Jibanananda’s birth anniv celebrated in Barishal

Cultural Correspondent

Three-day Jibanananda Festival marking the 120th birth anniversary of poet Jibanananda Das concluded at Brojomohun College in Barishal city on Monday.
Uttoron Sangskritik Sangathan, a Brojomohun College-based cultural-literary organisation, organised the festival.
Principal of BM College professor Shafiqur Rahman Shikdar inaugurated the festival, which is featuring 30 stalls displaying books and traditional handicraft items.
Besides, the festival is featuring cultural shows, essay and painting competition and others.
Divisional commissioner of Barishal Ram Chandra Das was present as the chief guest at the inauguration programme presided over by president of Uttaron Jubayer Hossain Shahed.
Convener of the festival sub-committee Udoy Shankar Das, Rokon Bepari and Syed Mehedi Hassan, among others, spoke at the programme.
On Sunday, a discussion was held at the festival venue where speakers spoke on life and works of Jibanananda Das.
The speakers urged the authorities to implement the Dhansiri River Eco-Park project, establish museum, memorials and sculptures of the poet.

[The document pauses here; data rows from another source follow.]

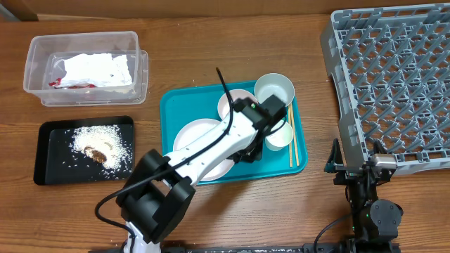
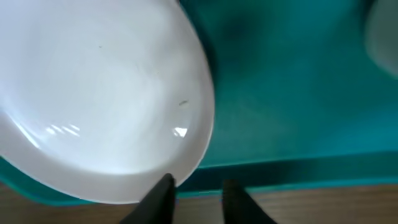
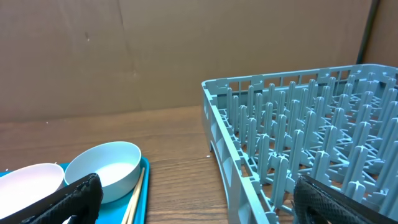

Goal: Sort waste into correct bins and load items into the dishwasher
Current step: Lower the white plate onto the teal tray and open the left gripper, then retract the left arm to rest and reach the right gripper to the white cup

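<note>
Left tool (image 2: pixel 196 194) partly open and empty, just beside the rim of the white plate (image 2: pixel 99 93)

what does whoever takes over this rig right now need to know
Left gripper: slightly open, empty, at the white plate rim over the teal tray.
Right gripper: wide open, empty, beside the dish rack.
Done: napkins and red wrapper in the clear tub; food scraps on the black tray.
Left: white plate, pinkish bowl, grey-green bowl, cup and chopsticks all sit on the teal tray; the dish rack holds nothing yet.
</note>
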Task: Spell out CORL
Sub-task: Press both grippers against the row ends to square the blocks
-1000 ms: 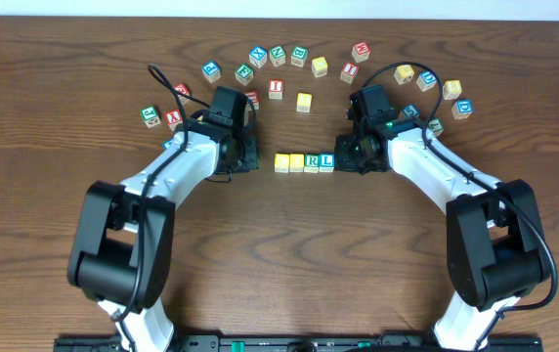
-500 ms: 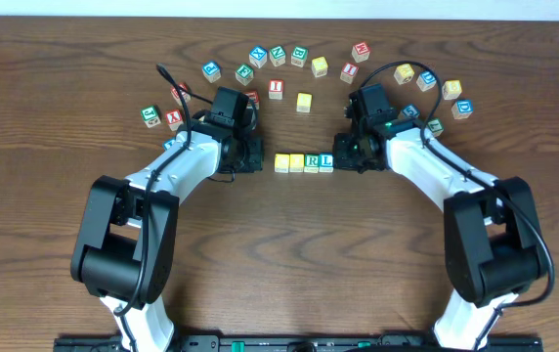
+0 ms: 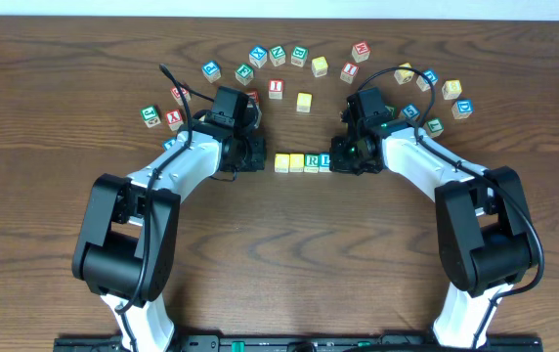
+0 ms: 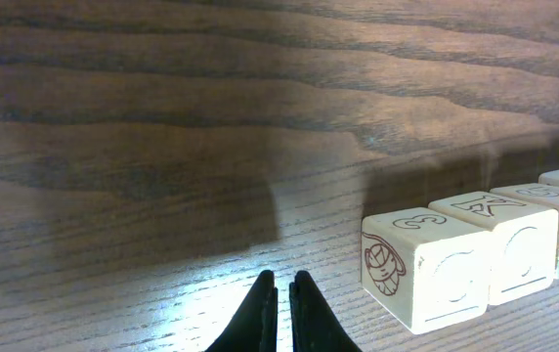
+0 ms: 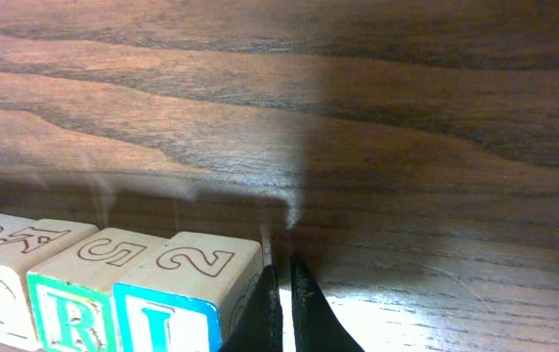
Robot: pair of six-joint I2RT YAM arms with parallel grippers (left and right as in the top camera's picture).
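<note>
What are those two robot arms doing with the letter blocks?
They're spelling CORL. The four blocks sit in a row mid-table. The left tool is shut and empty, a little off the row's C end. The right tool is shut too, close beside the L block. Spare blocks lie scattered behind.

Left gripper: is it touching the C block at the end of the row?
Apart. The left wrist view shows table between the left gripper and the C block.
</note>
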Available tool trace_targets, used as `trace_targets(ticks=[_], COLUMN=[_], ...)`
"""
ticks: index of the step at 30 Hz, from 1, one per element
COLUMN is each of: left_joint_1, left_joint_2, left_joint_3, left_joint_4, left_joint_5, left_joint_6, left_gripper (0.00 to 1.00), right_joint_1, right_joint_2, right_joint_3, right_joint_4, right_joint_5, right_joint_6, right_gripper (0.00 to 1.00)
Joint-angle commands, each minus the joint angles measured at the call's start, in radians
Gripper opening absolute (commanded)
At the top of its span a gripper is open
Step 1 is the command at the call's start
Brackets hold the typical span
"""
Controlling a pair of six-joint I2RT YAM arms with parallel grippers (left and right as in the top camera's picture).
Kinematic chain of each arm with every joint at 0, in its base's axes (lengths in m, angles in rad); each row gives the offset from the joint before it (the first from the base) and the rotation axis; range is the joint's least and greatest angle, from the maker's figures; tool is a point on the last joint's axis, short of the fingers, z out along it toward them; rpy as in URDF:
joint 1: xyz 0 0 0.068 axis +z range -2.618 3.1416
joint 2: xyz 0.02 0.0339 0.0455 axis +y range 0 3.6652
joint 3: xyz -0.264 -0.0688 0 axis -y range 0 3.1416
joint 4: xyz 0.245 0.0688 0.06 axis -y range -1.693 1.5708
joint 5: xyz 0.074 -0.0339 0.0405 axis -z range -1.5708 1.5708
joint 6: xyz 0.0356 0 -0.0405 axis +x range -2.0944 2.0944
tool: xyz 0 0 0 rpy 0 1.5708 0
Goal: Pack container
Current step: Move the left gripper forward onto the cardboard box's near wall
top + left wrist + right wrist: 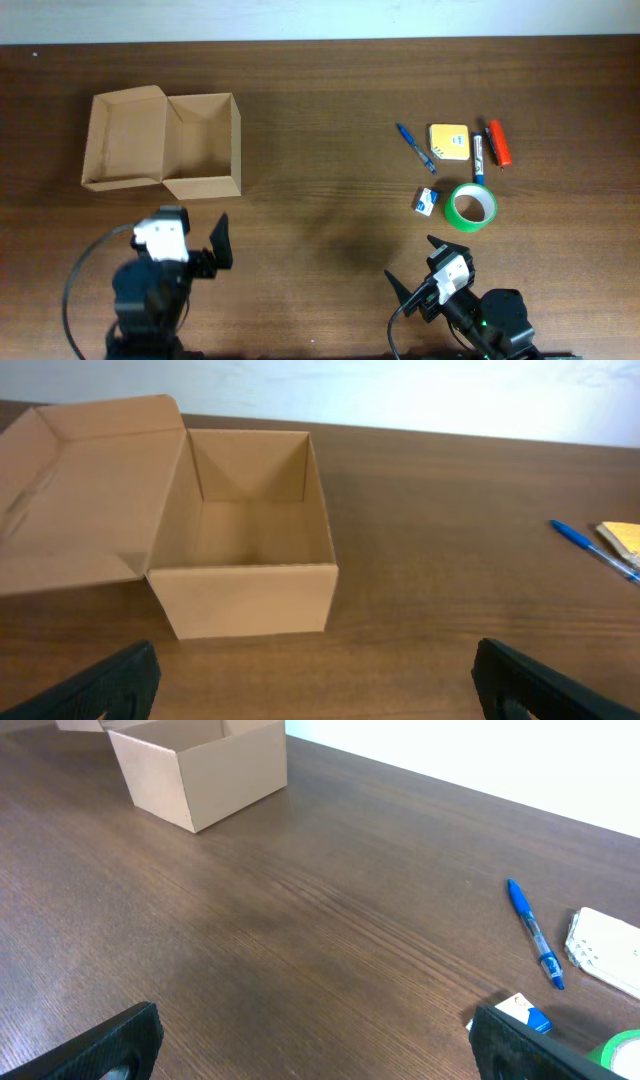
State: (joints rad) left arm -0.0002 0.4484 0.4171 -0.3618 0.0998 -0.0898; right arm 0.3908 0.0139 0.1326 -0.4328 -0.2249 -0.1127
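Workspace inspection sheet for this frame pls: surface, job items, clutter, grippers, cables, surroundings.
Surface: dark wood-grain table.
Job's things: cardboard container, upright and empty inside; its lid flap lies open to its left.
Clutter: loose group on the right side, made up of a blue pen, yellow note pad, dark marker, red marker, small blue-and-white box and green tape roll.
Grippers: left gripper open, holding nothing, facing the container. Right gripper open, holding nothing.
Cables: black cable loops beside the left arm; second black cable by the right arm.
Surroundings: pale wall beyond the far edge; nothing else seen.
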Motion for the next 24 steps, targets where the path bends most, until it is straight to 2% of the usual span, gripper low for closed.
trace_targets(ticks=[1, 12, 15, 20, 24], left_joint_1=[0.002, 0.002, -0.003, -0.046, -0.089], left_joint_2=[0.144, 0.665, 0.776, 0.920, 1.016], left_joint_3=[0.105, 0.477, 0.571, 0.686, 0.740], left_joint_4=[0.002, -0.039, -0.055, -0.058, -0.058], left_joint_5=[-0.030, -0.045, -0.045, -0.050, -0.093], left_joint_6=[0.038, 0.039, 0.043, 0.130, 0.133], left_gripper=[1.00, 1.00, 1.00, 1.00, 1.00], right_joint_1=[0.001, 0.001, 0.001, 0.001, 0.001], right_joint_2=[-0.011, -0.011, -0.011, -0.011, -0.011], right_joint_3=[-0.008, -0.008, -0.008, -0.008, -0.008], right_joint_4=[0.003, 0.003, 0.003, 0.003, 0.003], right_joint_5=[0.016, 0.016, 0.016, 0.016, 0.016], right_joint_6=[0.002, 0.002, 0.002, 0.002, 0.002], right_gripper=[0.99, 0.99, 0.99, 0.99, 0.99])
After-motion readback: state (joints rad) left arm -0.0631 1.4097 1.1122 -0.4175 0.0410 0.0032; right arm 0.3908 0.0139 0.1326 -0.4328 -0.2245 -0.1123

They also stressed the importance of conducting more research on Jibanananda’s life, works, ideology and influence on Bangla language and literature.
Popularly called “Rupashi Banglar Kabi” (Poet of Beautiful Bengal, Das is probably the most read poet after Rabindranath Tagore and Nazrul Islam in Bangladesh and West Bengal. While not particularly recognised initially, today Das is acknowledged as one of the greatest poets in the Bengali language.

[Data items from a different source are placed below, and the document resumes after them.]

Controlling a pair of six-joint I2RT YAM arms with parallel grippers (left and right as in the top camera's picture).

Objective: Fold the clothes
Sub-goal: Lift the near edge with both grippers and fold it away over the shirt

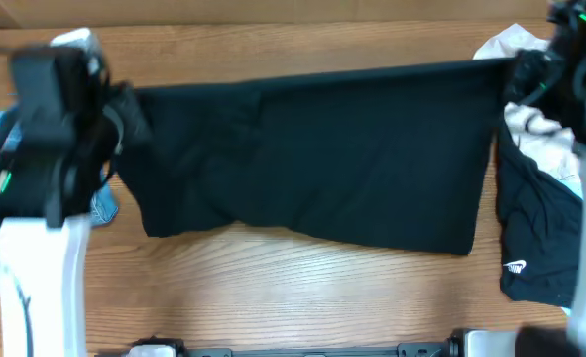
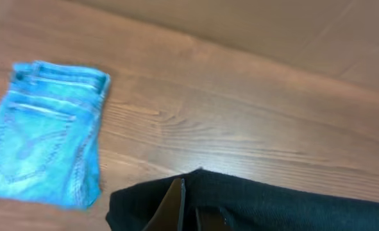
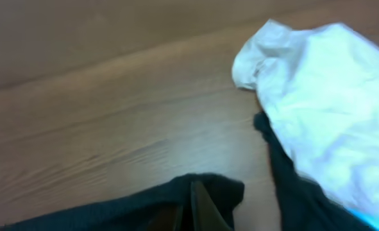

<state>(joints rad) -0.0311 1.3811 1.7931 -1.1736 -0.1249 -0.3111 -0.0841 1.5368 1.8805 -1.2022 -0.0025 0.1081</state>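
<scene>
A wood-grain table (image 1: 302,288) is lying under the left gripper (image 2: 188,215) and right gripper (image 3: 190,210) in soft even light; a plain tan surface (image 2: 272,32) is running ahead of both.

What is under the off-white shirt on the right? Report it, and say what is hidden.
A black logo garment lies under the off-white shirt, spreading toward the near edge. A light-blue sliver also peeks out beneath it. How far either reaches underneath is covered.

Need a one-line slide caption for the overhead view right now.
Left gripper and right gripper hold the black top stretched across the table, jeans at left, white shirt at right.
</scene>
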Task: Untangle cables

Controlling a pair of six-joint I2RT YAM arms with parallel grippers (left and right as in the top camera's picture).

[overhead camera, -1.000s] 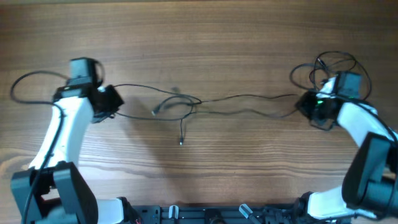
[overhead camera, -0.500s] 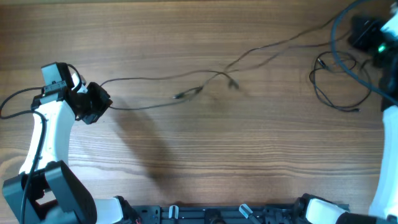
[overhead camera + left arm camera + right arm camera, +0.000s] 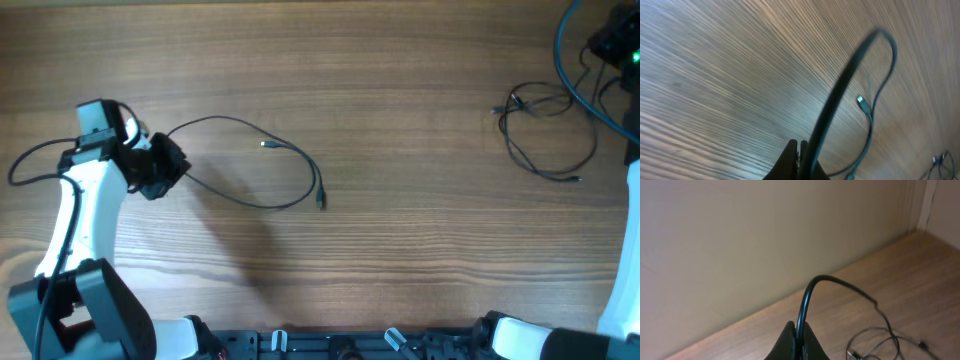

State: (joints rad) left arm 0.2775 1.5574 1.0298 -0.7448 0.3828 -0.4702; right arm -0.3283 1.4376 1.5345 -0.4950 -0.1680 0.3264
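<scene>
Lying well apart on open tabletop (image 3: 400, 250): left cable (image 3: 215, 119) clenched by left gripper (image 3: 165, 170), right cable (image 3: 516, 104) by right gripper (image 3: 612, 42) at corner edge.

Your bench (image 3: 400, 260) is brown wood with a fine straight grain, smooth, with a low satin sheen. The left cable (image 3: 250, 204) and right cable (image 3: 520, 104) wear thin black sheathing, matt and rubbery-looking; the left one's plug (image 3: 861, 101) gives a pale metallic glint. Your left arm (image 3: 80, 215) has a smooth, glossy white plastic shell, and the left claw (image 3: 797, 155) is matt black. The wall (image 3: 740, 240) looks smooth, matt and beige.
</scene>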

Jibanananda Das was born on February 17 in 1899 in a Vaidya-Brahmin (Baidya) family in the southern district town of Barisal, in Bangladesh. His ancestors came from the Bikrampur region of Dhaka district, from a now-extinct village called Gaupara on the banks of the river Padma. Jibanananda’s grandfather Sarbananda Dasagupta was the first to settle permanently in Barisal. He was an early exponent of the reformist Brahmo Samaj movement in Barisal and was highly regarded in town for his philanthropy. He erased the -gupta suffix from the family name, regarding it as a symbol of Vedic Brahmin excess, thus rendering the surname to Das. Jibanananda’s father Satyananda Das (1863–1942) was a schoolmaster, essayist, magazine publisher, and founder-editor of Brôhmobadi, a journal of the Brahmo Samaj dedicated to the exploration of social issues.
Jibanananda’s mother Kusumakumari Das was a poet who wrote a famous poem called Adôrsho Chhele (“The Ideal Boy”) whose refrain is well known to Bengalis to this day: Amader deshey hobey shei chhele kobey / Kothae na boro hoye kajey boro hobey. (The child who achieves not in words but in deeds, when will this land know such a one?)

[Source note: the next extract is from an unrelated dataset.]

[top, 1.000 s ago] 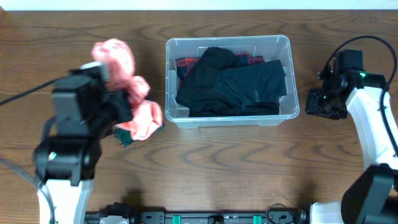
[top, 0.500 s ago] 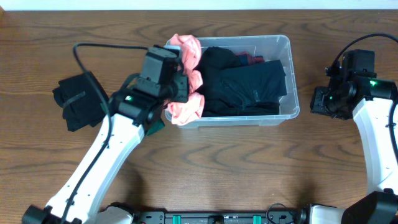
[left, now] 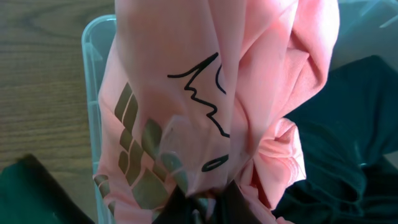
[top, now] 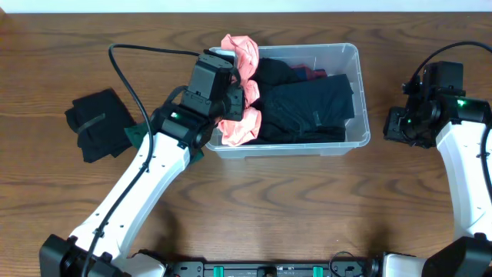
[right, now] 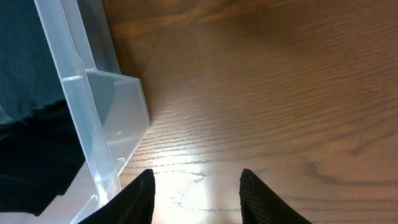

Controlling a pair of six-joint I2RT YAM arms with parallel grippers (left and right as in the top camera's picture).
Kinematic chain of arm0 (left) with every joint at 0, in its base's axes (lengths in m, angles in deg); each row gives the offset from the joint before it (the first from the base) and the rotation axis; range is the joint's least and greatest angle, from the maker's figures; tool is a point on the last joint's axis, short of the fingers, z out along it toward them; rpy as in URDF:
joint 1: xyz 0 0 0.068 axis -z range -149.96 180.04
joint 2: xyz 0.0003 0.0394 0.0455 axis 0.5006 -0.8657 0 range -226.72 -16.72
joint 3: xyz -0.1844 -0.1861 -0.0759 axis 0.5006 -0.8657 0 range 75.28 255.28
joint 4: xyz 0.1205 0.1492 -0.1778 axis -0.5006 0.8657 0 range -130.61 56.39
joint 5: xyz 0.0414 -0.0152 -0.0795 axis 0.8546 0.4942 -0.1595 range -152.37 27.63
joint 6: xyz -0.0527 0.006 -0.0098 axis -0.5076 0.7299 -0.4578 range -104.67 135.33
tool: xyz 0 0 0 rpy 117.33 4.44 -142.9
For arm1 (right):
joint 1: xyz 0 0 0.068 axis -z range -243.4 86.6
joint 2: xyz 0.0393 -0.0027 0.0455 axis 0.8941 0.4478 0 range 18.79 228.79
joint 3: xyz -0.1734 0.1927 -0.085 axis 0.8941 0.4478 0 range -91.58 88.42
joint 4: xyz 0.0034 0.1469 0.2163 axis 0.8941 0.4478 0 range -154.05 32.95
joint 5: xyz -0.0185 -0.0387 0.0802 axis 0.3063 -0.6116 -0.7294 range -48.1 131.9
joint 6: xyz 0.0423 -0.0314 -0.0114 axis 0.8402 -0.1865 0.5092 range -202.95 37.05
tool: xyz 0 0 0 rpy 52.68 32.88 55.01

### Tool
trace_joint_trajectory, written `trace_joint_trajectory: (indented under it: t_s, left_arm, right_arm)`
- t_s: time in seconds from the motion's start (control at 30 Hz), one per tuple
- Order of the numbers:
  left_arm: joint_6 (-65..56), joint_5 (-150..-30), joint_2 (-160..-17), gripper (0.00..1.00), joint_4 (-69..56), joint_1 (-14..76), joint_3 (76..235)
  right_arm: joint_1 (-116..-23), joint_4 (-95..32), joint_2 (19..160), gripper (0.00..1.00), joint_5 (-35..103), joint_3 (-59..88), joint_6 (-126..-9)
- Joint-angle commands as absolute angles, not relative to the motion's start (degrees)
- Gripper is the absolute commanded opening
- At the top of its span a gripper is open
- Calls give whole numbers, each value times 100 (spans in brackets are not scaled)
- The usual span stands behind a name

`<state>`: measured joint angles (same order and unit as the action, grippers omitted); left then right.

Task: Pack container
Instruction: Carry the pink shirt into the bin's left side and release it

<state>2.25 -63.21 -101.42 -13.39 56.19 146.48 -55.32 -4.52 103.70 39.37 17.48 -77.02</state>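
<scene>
Since half a second before, the left gripper [top: 233, 98] had carried the crumpled pink printed cotton garment [top: 241, 123] further over the clear rectangular plastic container [top: 361, 135] at mid-table, its fingers clamped on the cloth. Dark clothes [top: 307, 108] already lay inside (a black folded bundle [top: 96, 125] waited outside on the left). Release looked close. The right gripper [right: 198, 186] hung empty, fingers apart, beside the container

The clear rectangular container [top: 355, 98] (dark clothes inside) sits upright, mid-table.
</scene>
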Motion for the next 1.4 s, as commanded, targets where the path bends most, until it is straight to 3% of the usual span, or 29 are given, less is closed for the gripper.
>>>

Das studied English literature at Presidency College, Kolkata and earned his MA from Calcutta University. He had a troubling career and suffered financial hardship throughout his life. He taught at many colleges but was never granted tenure. He settled in Kolkata after the partition of India. Das died on 22 October 1954, eight days after being hit by a tramcar. The witnesses said that though the tramcar whistled, he did not stop, and got struck. Some deem the accident as an attempt at suicide.
Das wrote profusely, but as he was a recluse and introvert, he did not publish most of his writings during his lifetime. During his lifetime, only seven volumes of his poems were published. After his death, it was discovered that apart from poems, Das wrote 21 novels and 108 short stories. His notable works include Ruposhi Bangla, Banalata Sen, Mahaprithibi, Shreshtha Kavita. Das’s early poems exhibit the influence of Kazi Nazrul Islam, but in the latter half of the 20th century, Das’s influence became one of the major catalysts in the making of Bengali poetry.
Das received Rabindra-Memorial Award for Banalata Sen in 1953 at All Bengal Rabindra Literature Convention. Das’s Shrestha Kavita won the Sahitya Academy Award in 1955.